### [Your goal]
Below is a listing from which only part is wanted; return exactly the lines from the one with "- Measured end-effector" up to and including the one with "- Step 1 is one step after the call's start".

### [Data block]
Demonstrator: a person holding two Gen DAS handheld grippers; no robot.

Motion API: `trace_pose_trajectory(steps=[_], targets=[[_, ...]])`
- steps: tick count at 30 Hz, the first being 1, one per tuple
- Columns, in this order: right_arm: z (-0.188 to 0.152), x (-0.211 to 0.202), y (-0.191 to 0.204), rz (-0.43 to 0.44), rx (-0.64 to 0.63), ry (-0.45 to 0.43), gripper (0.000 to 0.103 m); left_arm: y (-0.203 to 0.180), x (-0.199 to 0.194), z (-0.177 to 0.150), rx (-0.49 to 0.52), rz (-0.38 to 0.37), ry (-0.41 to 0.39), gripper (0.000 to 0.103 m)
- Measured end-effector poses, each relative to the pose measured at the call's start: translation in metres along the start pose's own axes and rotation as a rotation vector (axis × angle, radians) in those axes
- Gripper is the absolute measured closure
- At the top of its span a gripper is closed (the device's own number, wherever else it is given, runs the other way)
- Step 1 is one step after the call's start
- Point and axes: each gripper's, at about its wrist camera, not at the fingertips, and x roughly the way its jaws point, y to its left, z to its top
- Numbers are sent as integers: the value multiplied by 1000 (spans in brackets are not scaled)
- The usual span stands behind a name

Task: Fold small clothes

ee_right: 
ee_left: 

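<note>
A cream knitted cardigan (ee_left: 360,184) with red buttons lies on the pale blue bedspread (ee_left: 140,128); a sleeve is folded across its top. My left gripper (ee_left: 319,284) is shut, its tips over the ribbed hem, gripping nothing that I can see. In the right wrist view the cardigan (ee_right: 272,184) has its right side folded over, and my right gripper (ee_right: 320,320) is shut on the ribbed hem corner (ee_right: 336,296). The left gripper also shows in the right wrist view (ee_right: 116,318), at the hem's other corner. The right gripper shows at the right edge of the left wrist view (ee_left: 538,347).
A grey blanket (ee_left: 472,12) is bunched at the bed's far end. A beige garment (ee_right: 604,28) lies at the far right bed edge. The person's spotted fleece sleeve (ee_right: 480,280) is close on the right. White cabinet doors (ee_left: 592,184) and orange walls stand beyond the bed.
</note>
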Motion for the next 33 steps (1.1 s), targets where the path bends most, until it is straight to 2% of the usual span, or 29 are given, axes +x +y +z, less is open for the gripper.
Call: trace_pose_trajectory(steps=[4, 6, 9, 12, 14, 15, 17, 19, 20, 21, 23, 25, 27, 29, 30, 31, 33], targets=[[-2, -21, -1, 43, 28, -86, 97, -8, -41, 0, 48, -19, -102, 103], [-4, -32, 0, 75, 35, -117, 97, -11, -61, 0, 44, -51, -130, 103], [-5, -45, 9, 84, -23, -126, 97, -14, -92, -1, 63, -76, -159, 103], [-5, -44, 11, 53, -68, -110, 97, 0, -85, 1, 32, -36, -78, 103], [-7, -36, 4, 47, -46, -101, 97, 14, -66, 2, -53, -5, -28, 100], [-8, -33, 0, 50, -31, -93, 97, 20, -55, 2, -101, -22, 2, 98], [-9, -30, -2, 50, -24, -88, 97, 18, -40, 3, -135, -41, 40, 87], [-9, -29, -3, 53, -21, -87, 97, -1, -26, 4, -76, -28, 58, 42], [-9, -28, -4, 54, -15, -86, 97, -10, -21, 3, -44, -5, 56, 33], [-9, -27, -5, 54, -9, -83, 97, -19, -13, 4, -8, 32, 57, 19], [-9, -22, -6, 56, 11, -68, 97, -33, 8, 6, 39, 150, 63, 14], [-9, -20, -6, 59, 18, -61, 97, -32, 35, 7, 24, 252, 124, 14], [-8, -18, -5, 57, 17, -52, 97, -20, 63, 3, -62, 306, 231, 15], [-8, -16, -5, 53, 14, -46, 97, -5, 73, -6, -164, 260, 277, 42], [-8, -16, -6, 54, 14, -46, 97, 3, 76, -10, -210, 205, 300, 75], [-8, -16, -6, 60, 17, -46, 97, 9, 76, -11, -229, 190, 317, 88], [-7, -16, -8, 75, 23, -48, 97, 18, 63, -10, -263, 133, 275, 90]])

### [Expected answer]
- Measured end-effector poses, each relative to the pose measured at the call's start: translation in metres along the start pose's own axes and rotation as a rotation vector (axis × angle, radians) in those axes
- Gripper is the absolute measured closure
- At the top of its span a gripper is closed (the device's own number, wherever else it is given, runs the other way)
- Step 1 is one step after the call's start

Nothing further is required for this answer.